Question

A solid sphere of uniform density and radius $R$ applies a gravitational force of attraction equal to $F_1$ on a particle placed at a distance $2R$ from the centre of the sphere. A spherical cavity of radius $R/2$ is now made in the sphere as shown in the figure. The sphere with the cavity now applies a gravitational force $F_2$ on the same particle.

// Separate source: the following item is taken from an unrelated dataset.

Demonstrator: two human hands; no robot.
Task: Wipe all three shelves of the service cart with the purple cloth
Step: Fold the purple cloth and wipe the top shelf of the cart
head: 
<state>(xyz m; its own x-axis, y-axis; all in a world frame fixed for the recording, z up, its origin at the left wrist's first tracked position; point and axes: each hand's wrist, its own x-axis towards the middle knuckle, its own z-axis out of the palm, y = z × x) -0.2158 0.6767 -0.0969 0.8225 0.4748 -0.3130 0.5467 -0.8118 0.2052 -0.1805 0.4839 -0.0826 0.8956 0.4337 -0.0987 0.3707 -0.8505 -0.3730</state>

The ratio $F_1/F_2$ is

• A. $\frac{1}{2}$
• B. $\frac{3}{4}$
• C. $\frac{7}{8}$
• D. $\frac{9}{7}$

Answer 1

The correct option is D $\frac{9}{7}$

$\text{Let the particle of mass}m\text{be placed on A Then,}$
$F_1=\frac{GMm}{(2R{)}^2}=\frac{GMm}{4R^2}$
$\text{When a spherical part of radius}R/2\text{is taken out from the big sphere,}$
$\text{then the mass of remaining sphere becomes-}$
$=[\frac{4\pi R^3}{3}-\frac{4\pi }{3}(\frac{R}{2}{)}^3]d=\frac{4\pi R^3}{3}\left[\frac{7}{8}\right]d=\frac{7M}{8}[\therefore M=\frac{4\pi R^3}{3}]$
$\text{Now force on m place at A.}{F}_2=\frac{GMm}{4R^2}-\frac{GMm.4}{8\times 9R^2}=\frac{GMm(18-4)}{8\times 9R^2}=\frac{7}{4}\times \frac{GMm}{9R^2}$
$\frac{F_1}{F_2}=\frac{\frac{GMm}{4R^2}}{\frac{7}{4}\times \frac{GMm}{9R^2}}=\frac{9}{7}$